▶ **Exercise details**:
Transcribe the following records exactly, images excluded.

--- Records shown Enclosed Below ---

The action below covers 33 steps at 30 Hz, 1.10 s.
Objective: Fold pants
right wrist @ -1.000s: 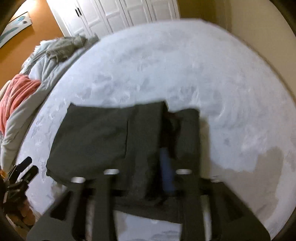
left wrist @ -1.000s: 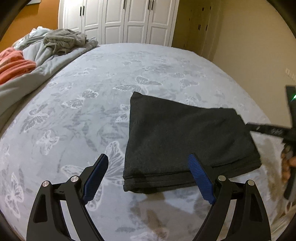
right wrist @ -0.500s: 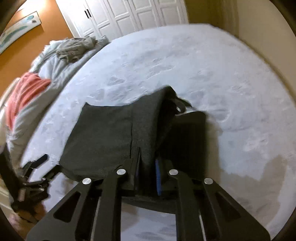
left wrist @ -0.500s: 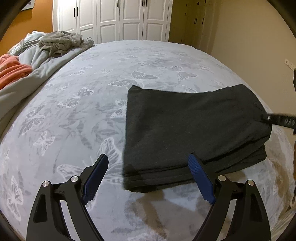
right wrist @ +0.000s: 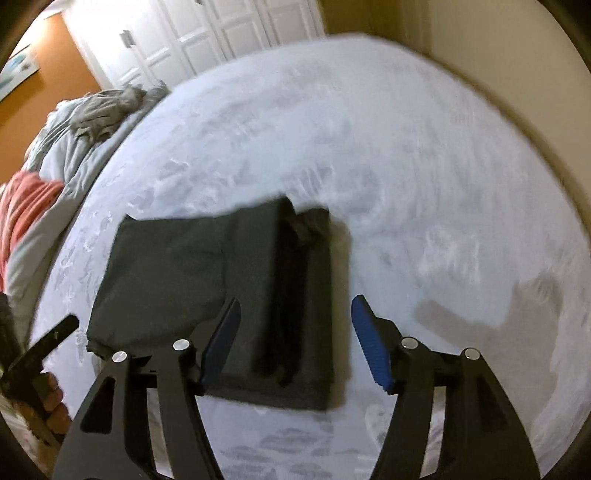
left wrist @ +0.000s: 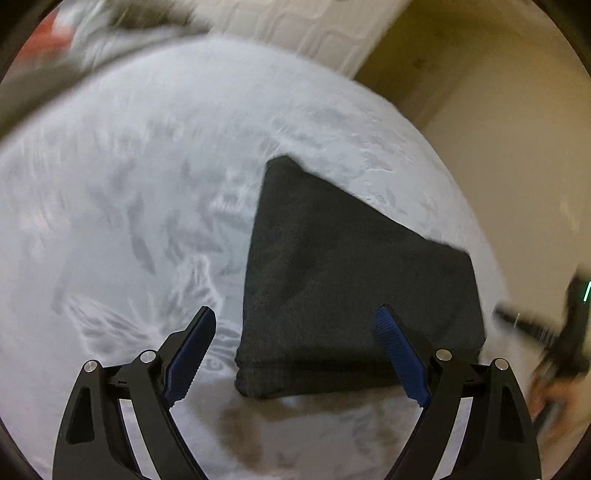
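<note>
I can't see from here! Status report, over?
Left hand-held gripper open, empty. Right hand-held gripper open, empty. Dark pants folded flat on bed. Nothing blocking them.

Motion blur smears the left wrist view: the butterfly print on the bed (left wrist: 140, 229) runs into streaks, and the heap of bedding (left wrist: 110, 26) at the top edge is cut off. The right gripper (left wrist: 546, 332) at the frame's right side is perhaps just a dark smear.
</note>
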Available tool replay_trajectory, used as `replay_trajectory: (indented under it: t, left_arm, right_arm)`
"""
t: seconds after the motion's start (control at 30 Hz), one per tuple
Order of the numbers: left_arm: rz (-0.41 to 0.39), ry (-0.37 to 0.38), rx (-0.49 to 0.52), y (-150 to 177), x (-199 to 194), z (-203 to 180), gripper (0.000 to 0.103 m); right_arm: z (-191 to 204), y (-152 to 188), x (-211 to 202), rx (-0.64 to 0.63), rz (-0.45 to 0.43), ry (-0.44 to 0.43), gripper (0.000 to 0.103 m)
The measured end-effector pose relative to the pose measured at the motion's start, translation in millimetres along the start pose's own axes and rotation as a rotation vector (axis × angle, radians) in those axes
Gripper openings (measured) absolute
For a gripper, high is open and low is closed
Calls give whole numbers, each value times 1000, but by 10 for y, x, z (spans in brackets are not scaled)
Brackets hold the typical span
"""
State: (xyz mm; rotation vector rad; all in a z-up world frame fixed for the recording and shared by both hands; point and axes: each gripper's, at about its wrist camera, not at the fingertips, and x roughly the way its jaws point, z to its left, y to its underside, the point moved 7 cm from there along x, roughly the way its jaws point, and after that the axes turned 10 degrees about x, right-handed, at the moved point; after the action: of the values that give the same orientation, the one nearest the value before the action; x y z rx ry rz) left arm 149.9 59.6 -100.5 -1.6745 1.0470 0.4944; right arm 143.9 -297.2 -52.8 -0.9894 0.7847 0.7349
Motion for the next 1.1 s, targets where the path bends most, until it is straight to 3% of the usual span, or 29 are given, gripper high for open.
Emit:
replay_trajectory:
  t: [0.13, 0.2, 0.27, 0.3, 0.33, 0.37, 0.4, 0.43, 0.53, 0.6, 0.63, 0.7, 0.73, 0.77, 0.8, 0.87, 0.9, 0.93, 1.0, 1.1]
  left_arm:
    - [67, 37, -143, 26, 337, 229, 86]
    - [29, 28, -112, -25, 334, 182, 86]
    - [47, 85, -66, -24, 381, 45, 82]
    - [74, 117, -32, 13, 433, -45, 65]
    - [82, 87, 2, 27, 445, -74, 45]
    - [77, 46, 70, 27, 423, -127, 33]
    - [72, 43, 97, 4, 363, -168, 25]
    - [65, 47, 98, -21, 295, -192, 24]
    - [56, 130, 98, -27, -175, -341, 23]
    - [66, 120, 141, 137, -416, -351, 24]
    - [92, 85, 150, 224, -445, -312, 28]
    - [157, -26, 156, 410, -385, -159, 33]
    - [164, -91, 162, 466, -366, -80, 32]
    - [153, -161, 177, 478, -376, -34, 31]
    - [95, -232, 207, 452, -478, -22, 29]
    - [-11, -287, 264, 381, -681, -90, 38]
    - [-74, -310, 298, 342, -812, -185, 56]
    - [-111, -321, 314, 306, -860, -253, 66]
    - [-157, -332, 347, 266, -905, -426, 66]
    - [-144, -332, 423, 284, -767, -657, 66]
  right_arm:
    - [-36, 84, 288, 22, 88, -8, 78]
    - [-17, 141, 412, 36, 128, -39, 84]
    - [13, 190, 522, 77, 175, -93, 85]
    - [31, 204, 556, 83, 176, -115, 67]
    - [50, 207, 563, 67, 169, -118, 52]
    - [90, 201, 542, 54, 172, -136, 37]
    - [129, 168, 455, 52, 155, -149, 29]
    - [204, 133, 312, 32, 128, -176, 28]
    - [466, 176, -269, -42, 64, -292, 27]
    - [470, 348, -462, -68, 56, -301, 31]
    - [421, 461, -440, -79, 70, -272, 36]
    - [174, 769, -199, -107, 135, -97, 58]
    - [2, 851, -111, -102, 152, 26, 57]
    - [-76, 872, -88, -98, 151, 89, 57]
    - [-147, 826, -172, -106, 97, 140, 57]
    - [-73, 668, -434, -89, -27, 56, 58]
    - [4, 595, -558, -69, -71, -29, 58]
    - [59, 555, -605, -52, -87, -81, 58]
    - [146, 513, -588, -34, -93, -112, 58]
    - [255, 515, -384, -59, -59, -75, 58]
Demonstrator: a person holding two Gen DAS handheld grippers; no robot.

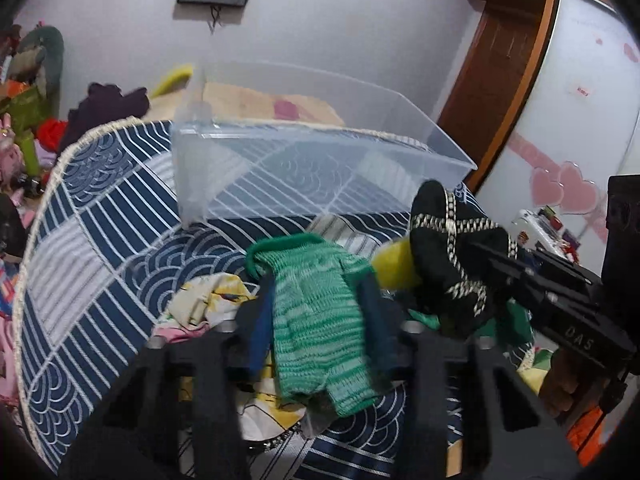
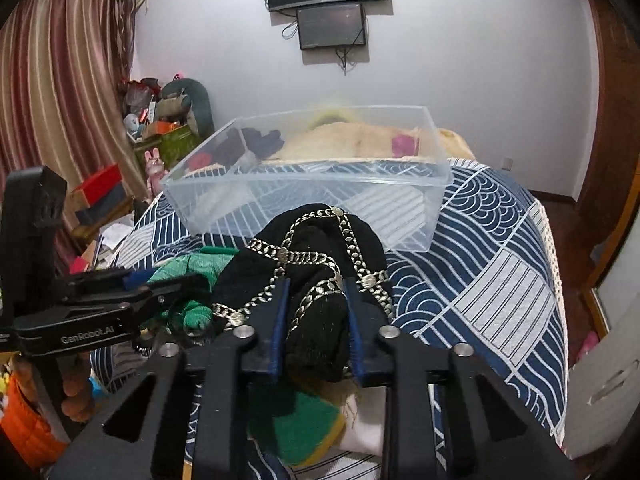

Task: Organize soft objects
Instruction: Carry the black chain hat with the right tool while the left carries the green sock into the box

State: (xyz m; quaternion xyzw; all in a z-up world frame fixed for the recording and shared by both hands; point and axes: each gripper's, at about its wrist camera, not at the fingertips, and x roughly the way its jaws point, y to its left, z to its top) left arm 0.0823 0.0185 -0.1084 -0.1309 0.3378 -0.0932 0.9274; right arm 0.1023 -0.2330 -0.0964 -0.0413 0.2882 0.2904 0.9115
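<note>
My left gripper (image 1: 318, 300) is shut on a green knit garment (image 1: 316, 320) and holds it above the bed; the garment also shows in the right wrist view (image 2: 188, 276). My right gripper (image 2: 314, 292) is shut on a black knit piece with a gold chain pattern (image 2: 316, 256), lifted above the bed; the piece shows in the left wrist view (image 1: 448, 256) at the right. A clear plastic bin (image 1: 304, 148) stands empty on the bed beyond both grippers and shows in the right wrist view (image 2: 308, 176). A pile of soft items (image 1: 208, 304) lies under the grippers.
The bed has a blue and white patterned cover (image 2: 488, 264). A yellow item (image 1: 394, 264) lies by the black piece. A green and yellow cloth (image 2: 304, 424) lies below my right gripper. Clutter and toys (image 2: 168, 128) stand at the left wall. A wardrobe (image 1: 568, 112) stands right.
</note>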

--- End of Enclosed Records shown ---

▶ **Reply to the task**:
The action below covers 33 steps at 30 Hz, 1.10 s.
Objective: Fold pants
right wrist @ -1.000s: 
left wrist @ -1.000s: 
right wrist @ -0.500s: 
left wrist @ -0.500s: 
right wrist @ +0.000s: 
left wrist @ +0.000s: 
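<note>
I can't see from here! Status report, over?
Left hand-held gripper open, empty. Right hand-held gripper open, empty. Dark pants folded flat on bed. Nothing blocking them.

Motion blur smears the left wrist view: the butterfly print on the bed (left wrist: 140, 229) runs into streaks, and the heap of bedding (left wrist: 110, 26) at the top edge is cut off. The right gripper (left wrist: 546, 332) at the frame's right side is perhaps just a dark smear.
</note>
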Available tool replay_trajectory, used as `replay_trajectory: (indented under it: t, left_arm, right_arm)`
"""
t: seconds after the motion's start (control at 30 Hz), one per tuple
Order of the numbers: left_arm: rz (-0.41 to 0.39), ry (-0.37 to 0.38), rx (-0.49 to 0.52), y (-150 to 177), x (-199 to 194), z (-203 to 180), gripper (0.000 to 0.103 m); right_arm: z (-191 to 204), y (-152 to 188), x (-211 to 202), rx (-0.64 to 0.63), rz (-0.45 to 0.43), ry (-0.44 to 0.43), gripper (0.000 to 0.103 m)
The measured end-effector pose relative to the pose measured at the motion's start, translation in millimetres along the start pose's own axes and rotation as a rotation vector (axis × angle, radians) in those axes
Gripper openings (measured) absolute
For a gripper, high is open and low is closed
Calls give whole numbers, each value times 1000, but by 10 for y, x, z (spans in brackets are not scaled)
Brackets hold the typical span
"""
State: (xyz mm; rotation vector rad; all in a z-up world frame fixed for the recording and shared by both hands; point and axes: each gripper's, at about its wrist camera, not at the fingertips, and x roughly the way its jaws point, z to its left, y to its underside, the point moved 7 cm from there along x, roughly the way its jaws point, and after that the axes turned 10 degrees about x, right-handed, at the moved point; after the action: of the values that give the same orientation, the one nearest the value before the action; x y z rx ry rz) left arm 149.9 59.6 -100.5 -1.6745 1.0470 0.4944; right arm 143.9 -297.2 -52.8 -0.9894 0.7847 0.7349
Motion for the next 1.1 s, targets where the path bends most, until it is straight to 3% of the usual span, or 29 are given, gripper high for open.
Emit:
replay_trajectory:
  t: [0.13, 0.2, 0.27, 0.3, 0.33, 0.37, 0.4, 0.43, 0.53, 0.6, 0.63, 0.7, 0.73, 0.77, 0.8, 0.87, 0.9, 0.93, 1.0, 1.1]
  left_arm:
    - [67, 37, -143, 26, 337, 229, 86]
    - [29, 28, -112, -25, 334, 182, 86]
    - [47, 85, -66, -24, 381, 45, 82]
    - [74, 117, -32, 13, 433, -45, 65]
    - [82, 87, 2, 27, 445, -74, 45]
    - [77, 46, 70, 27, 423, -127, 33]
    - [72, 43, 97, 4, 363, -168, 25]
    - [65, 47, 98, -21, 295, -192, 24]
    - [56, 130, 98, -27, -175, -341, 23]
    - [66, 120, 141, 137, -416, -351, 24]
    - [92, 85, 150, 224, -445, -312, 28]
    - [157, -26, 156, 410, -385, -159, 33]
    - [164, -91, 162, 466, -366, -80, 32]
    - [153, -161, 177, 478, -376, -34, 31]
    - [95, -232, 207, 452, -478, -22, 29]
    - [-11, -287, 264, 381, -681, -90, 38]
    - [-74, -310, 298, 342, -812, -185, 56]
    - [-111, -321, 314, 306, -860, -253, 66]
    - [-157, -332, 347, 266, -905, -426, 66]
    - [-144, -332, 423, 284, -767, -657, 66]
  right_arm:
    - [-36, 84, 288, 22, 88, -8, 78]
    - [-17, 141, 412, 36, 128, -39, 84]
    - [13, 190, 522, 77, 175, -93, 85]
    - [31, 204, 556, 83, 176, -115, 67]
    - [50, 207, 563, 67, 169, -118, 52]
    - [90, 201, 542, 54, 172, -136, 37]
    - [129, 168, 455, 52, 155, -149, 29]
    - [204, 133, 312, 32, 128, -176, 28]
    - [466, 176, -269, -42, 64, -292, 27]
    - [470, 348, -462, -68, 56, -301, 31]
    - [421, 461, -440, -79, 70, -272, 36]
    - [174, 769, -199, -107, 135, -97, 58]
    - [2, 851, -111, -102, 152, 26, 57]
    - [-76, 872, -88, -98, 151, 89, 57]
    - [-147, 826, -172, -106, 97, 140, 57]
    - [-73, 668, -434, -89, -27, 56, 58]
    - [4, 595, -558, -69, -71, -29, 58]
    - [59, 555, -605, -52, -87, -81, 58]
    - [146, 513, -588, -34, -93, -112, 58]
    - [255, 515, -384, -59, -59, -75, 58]
Demonstrator: a person holding two Gen DAS handheld grippers; no robot.


Task: Organize soft objects
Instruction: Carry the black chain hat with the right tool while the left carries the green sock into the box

State: (xyz m; quaternion xyzw; all in a z-up world frame fixed for the recording and shared by both hands; point and axes: each gripper's, at about its wrist camera, not at the fingertips, and x roughly the way its jaws point, y to its left, z to its top) left arm 0.0823 0.0185 -0.1084 -0.1309 0.3378 -0.0932 0.9274; right arm 0.1023 -0.2330 -0.0964 -0.0413 0.2882 0.2904 0.9115
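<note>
My left gripper (image 1: 318, 300) is shut on a green knit garment (image 1: 316, 320) and holds it above the bed; the garment also shows in the right wrist view (image 2: 188, 276). My right gripper (image 2: 314, 292) is shut on a black knit piece with a gold chain pattern (image 2: 316, 256), lifted above the bed; the piece shows in the left wrist view (image 1: 448, 256) at the right. A clear plastic bin (image 1: 304, 148) stands empty on the bed beyond both grippers and shows in the right wrist view (image 2: 308, 176). A pile of soft items (image 1: 208, 304) lies under the grippers.
The bed has a blue and white patterned cover (image 2: 488, 264). A yellow item (image 1: 394, 264) lies by the black piece. A green and yellow cloth (image 2: 304, 424) lies below my right gripper. Clutter and toys (image 2: 168, 128) stand at the left wall. A wardrobe (image 1: 568, 112) stands right.
</note>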

Output for this exercise is now complete.